__The problem__: Take the material below and restate it word for word, stopping after the line in which "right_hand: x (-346" occurs.

⁂

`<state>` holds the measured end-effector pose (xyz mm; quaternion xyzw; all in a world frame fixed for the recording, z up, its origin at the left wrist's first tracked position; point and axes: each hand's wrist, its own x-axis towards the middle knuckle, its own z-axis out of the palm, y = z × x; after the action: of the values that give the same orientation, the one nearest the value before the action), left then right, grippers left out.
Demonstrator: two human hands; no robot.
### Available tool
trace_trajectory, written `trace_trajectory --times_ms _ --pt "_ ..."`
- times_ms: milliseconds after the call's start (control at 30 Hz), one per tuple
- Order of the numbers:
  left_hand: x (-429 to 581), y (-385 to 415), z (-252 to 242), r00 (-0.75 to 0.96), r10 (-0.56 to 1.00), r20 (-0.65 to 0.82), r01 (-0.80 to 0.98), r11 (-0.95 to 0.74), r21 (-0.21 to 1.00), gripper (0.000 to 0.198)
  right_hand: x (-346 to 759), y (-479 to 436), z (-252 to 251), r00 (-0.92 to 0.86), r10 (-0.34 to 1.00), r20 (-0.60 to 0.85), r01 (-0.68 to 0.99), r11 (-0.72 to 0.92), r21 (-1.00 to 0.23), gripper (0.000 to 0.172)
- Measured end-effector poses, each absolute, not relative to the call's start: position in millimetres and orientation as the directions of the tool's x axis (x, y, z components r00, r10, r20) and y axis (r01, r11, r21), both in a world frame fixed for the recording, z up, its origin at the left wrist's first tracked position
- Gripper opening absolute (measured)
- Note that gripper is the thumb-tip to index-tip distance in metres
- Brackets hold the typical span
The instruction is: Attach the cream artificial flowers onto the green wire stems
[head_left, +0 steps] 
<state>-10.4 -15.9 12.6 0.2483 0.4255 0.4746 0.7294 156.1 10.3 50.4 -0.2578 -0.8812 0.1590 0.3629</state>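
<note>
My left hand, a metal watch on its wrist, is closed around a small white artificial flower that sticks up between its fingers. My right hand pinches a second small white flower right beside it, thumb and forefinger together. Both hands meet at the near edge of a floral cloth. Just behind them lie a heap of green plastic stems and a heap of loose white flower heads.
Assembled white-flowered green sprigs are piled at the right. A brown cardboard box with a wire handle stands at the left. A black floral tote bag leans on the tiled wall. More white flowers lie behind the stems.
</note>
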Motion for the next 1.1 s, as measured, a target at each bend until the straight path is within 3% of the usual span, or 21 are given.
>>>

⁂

__Answer area__:
`<state>` holds the measured end-effector pose (xyz mm; quaternion xyzw; all in a world frame fixed for the recording, z up, its origin at the left wrist's first tracked position; point and axes: each hand's wrist, its own x-axis towards the middle knuckle, its own z-axis out of the palm, y = z × x; after the action: of the values that give the same orientation, the one nearest the value before the action), left then right, grippers left out.
Demonstrator: two human hands; no robot.
### Available tool
trace_trajectory, written `trace_trajectory --times_ms _ --pt "_ ..."`
- times_ms: milliseconds after the call's start (control at 30 Hz), one per tuple
- Order of the numbers:
  left_hand: x (-429 to 581), y (-385 to 415), z (-252 to 242), r00 (-0.75 to 0.96), r10 (-0.56 to 1.00), r20 (-0.65 to 0.82), r01 (-0.80 to 0.98), r11 (-0.95 to 0.74), r21 (-0.21 to 1.00), gripper (0.000 to 0.198)
  right_hand: x (-346 to 759), y (-479 to 436), z (-252 to 251), r00 (-0.92 to 0.86), r10 (-0.34 to 1.00), r20 (-0.60 to 0.85), r01 (-0.68 to 0.99), r11 (-0.72 to 0.92), r21 (-1.00 to 0.23), gripper (0.000 to 0.172)

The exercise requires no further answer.